I am pleased to present to you the annual report on the Investment Canada Act (ICA or the Act) for fiscal year 2014‑15. This report relates to investments in "non-cultural" Canadian businesses, as the responsibility for the review of foreign investment proposals in cultural businesses was transferred to the Minister of Canadian Heritage in 1999.

During fiscal year 2014‑15, 15 applications were reviewed and approved and 704 notifications were filed under the Act. The value of the Canadian businesses acquired or established in these 719 investment transactions was $42.36 billion in total assets, with applications reviewed accounting for $21.78 billion and investments requiring notification representing $20.58 billion of this total.

The business and services sector continued to attract the majority of investments: 266 investments, totalling $7.58 billion in asset value. The manufacturing sector saw 139 investments ($7.49 billion) and there were 98 investments in the resources sector ($13.22 billion).

The United States continued to lead all countries with 399 investments implemented, representing 55 percent of the total number of investments and totalling $25.6 billion in asset value. The European Union had the second-highest share with 185 investments, totalling $4.56 billion in asset value.

The Government of Canada continued to update the foreign investment review framework in 2014‑15 to reflect changing economic trends, particularly the international investment environment. These measures, elaborated on below in the Policy Development section of this report, included amendments to the Act which were contained the Economic Action Plan 2014 Act, No. 2, as well as amendments to the Investment Canada Regulations and the National Security Review of Investments Regulations.

I trust that this report provides an overview of the administration of the Act. The data on investments subject to the Act show that the Canadian economy is globally integrated and open to investment from around the world.

I look forward to continuing to support you in administering the Act.

Yours sincerely,

John Knubley
Director of Investments


In today’s interconnected world, foreign investment is one of the factors that positively influence Canada's economic success and long‑term prosperity. It can lead to higher living standards through better paying jobs, innovation and increased trade resulting from enhanced global supply chains. Canada has a multifaceted framework approach to promote investment and trade.

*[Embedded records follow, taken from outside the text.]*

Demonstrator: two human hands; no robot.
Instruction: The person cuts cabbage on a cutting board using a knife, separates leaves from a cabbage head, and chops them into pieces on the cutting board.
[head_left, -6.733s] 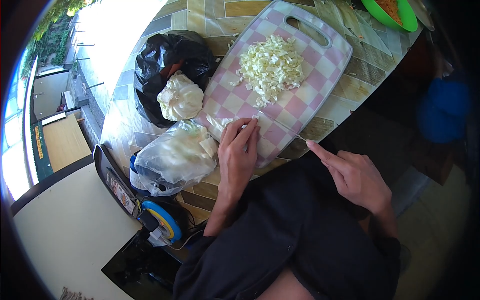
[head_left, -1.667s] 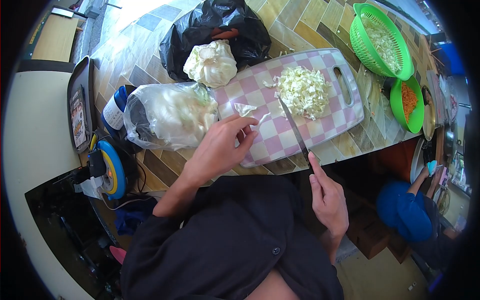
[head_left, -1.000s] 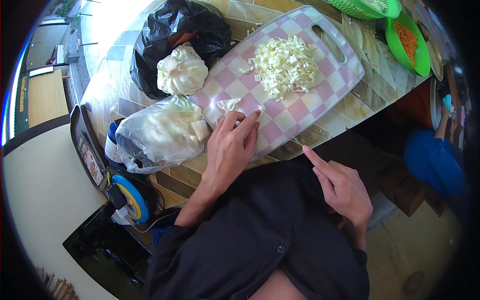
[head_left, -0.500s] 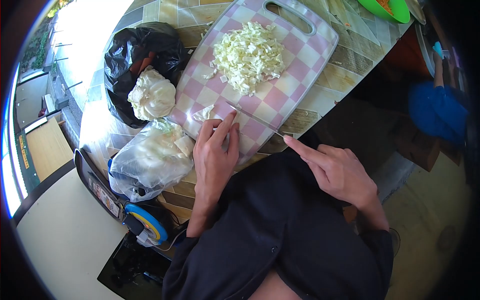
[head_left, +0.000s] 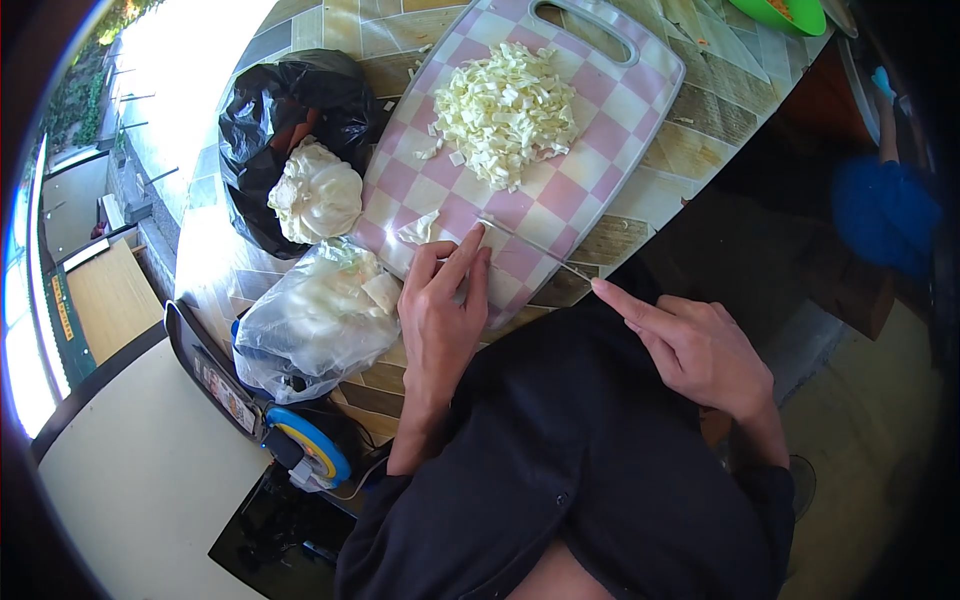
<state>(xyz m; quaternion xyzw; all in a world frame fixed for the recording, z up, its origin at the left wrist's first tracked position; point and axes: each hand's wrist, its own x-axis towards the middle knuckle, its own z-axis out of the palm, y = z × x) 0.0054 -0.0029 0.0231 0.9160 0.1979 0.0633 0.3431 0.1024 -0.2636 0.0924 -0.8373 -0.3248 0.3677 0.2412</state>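
Observation:
My right hand (head_left: 700,350) is closed round the handle of a knife (head_left: 540,252), with the index finger stretched along its top. The thin blade lies low over the near part of a pink-and-white checked cutting board (head_left: 600,135). My left hand (head_left: 445,310) rests on the board's near left edge, its fingertips pinning a small cabbage piece (head_left: 484,222) beside the blade's tip. Just left of those fingers lies a loose scrap of cabbage leaf (head_left: 419,228). Farther up the board sits a heap of chopped cabbage (head_left: 505,115).
Left of the board, a cabbage head (head_left: 320,192) leans against a black plastic bag (head_left: 290,95). A clear plastic bag (head_left: 315,320) of cabbage lies nearer. At the far right corner stands a green bowl (head_left: 785,14). Another person in blue (head_left: 885,215) is beyond the table's right edge.
The whole view has shifted a little, so things sit slightly farther right. The knife and both hands keep nearly the same places over the board.

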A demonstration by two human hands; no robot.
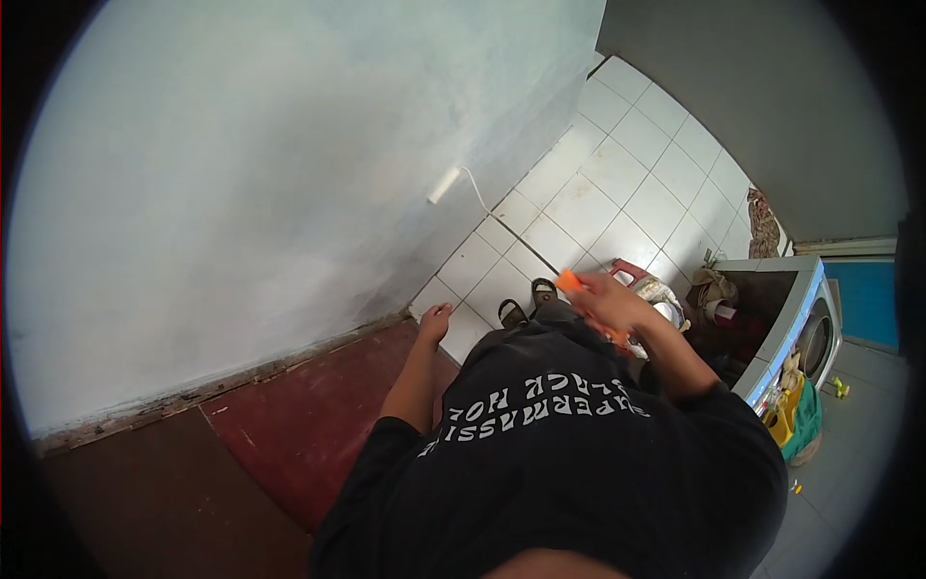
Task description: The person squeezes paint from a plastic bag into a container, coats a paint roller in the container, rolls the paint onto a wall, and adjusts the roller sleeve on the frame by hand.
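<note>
Fingers of right hand (610, 301) clamp orange item (569, 281); left hand (434, 324), curled together, near open tiles (471, 266).

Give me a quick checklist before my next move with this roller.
1. Right hand closed on the orange handle: ok.
2. Left hand free: cannot tell; fingers curled, no tool visible.
3. White roller touching the wall: cannot tell from this angle.
4. Fresh paint on the roller: cannot tell, too small.
5. Floor near the sandals clear: not ok; a red-edged object sits close on the right.
</note>
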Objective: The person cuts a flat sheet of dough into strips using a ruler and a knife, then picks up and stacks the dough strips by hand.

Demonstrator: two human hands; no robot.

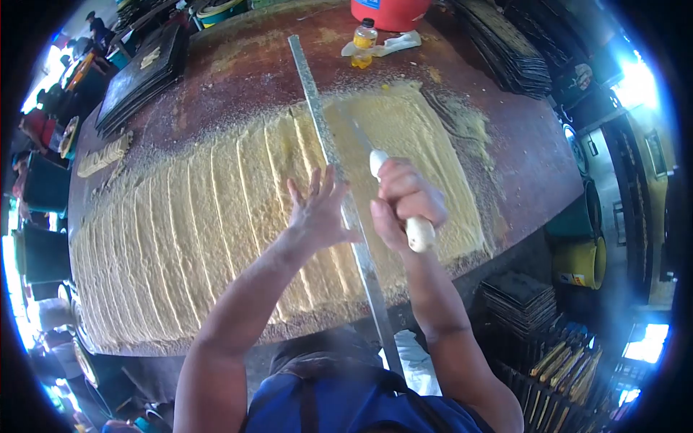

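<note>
- The reddish table [534, 184], strewn with crumbs, lies under the metal bar [327, 141].
- The pale, crumbly sheet [253, 209] spreads both sides of the bar, lined in strips to its left, mostly smooth to its right.
- Left hand [321, 216]: fingers spread on the bar, thumb across it.
- Right hand [408, 202]: just right of the bar, fist wrapped around the white-handled knife [376, 162].
- Right of the bar's far end: red tub [393, 14], bottle [364, 36].
- Well right of the bar: yellow bucket [583, 265].

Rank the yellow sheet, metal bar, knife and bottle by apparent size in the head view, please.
1. Yellow sheet
2. Metal bar
3. Knife, partly covered by the right hand
4. Bottle, farther from the camera
</note>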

The ICA is the primary mechanism for reviewing foreign investments in Canada. Its purpose is twofold: to review significant foreign investments to determine if they are likely to be of economic benefit to Canada and to review investments that could be injurious to national security.

Under the Act, a foreign investor seeking to acquire control of a Canadian business valued at or above an established threshold must apply for review of that acquisition, which is an assessment of the investment's likely net benefit to Canada. In 2014, the threshold for investors from World Trade Organization (WTO) member countries was $354 million in asset value, and in 2015 it was $369 millionFootnote 1. For investments valued below the established threshold, investors must file a notification, which means the investment is not reviewable. A notification also has to be filed when an investor from a WTO member country indirectly acquires control of an existing Canadian business and when a foreign investor establishes a new business in Canada.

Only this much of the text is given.